Наказывая себя, он обнимал ее на виду у прохожих. Все замерло. Повисли в воздухе взлетающие веревочные воротца, и девочка, подпрыгнув, осталась в воздухе. Остановились люди, машины, зайчик от распахиваемого где-то окна. И только два солнца в Тониных глазах горели, переливаясь слепящим светом.
Он крепче прижал ее к себе, как будто силился удержать, растянуть этот сияющий миг.
— У тебя царапина на щеке, — пробормотала она.
— Наверное, от твоей заколки.
— Я ее выброшу.
— Надо скорее позвонить.
— Да, конечно.
— А кому?
— Не знаю.
— А почему ты мне не телеграфировал?
— Не знаю.
— У тебя брови порыжели.
— Ты хочешь семечек? Я тебе привез семечек.
Первые час-два, закрывшись в комнате на ключ, они бормотали какую-то бессмыслицу, шептались, вдруг начинали хохотать. Тоня гладила его больную ногу, еще запакованную в гипс, ругала за то, что он скрыл про перелом, требовала, чтобы он все подробно рассказал. Вместо этого он повторял, растягивая каждую букву:
— Т-о-н-я, Т-о-н-я…
Она склонилась над его лицом, рассматривала каждую черточку, каждый кусочек кожи и ничего не видела; ей хотелось по-щенячьи лизать его, она запускала пальцы в его лохматую, давно не стриженную шевелюру, терлась щекой о его грудь. Ей был приятен запах его тела, она гладила шелушившуюся кожу на его больной ноге, — все это было ее, ее собственное.

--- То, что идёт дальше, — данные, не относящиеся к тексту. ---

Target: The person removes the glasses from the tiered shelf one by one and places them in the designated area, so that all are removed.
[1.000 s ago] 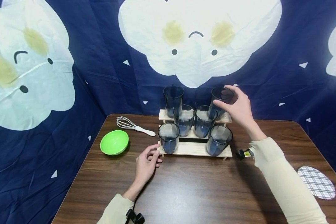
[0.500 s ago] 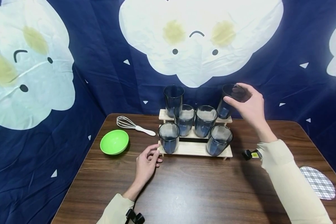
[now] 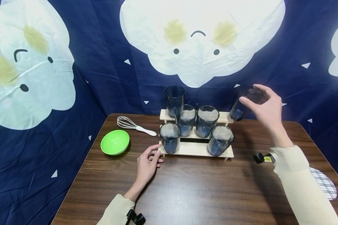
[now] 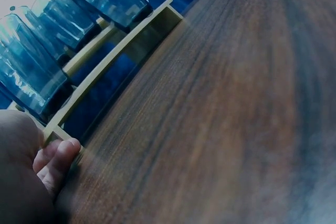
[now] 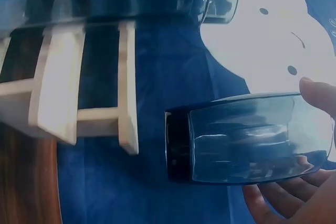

Время остановилось. Не было времени. Ничего не было. Снова они двое. Снова его безжалостно прищуренные глаза и вдруг твердеющие мускулы, грубость его рук, которую она так любила.
Потом приходила тишина. Было грустно оттого, что наступает то «дальше», в которое не хотелось спускаться, о котором не хотелось думать и говорить, потому что там все слова и поцелуи станут другими.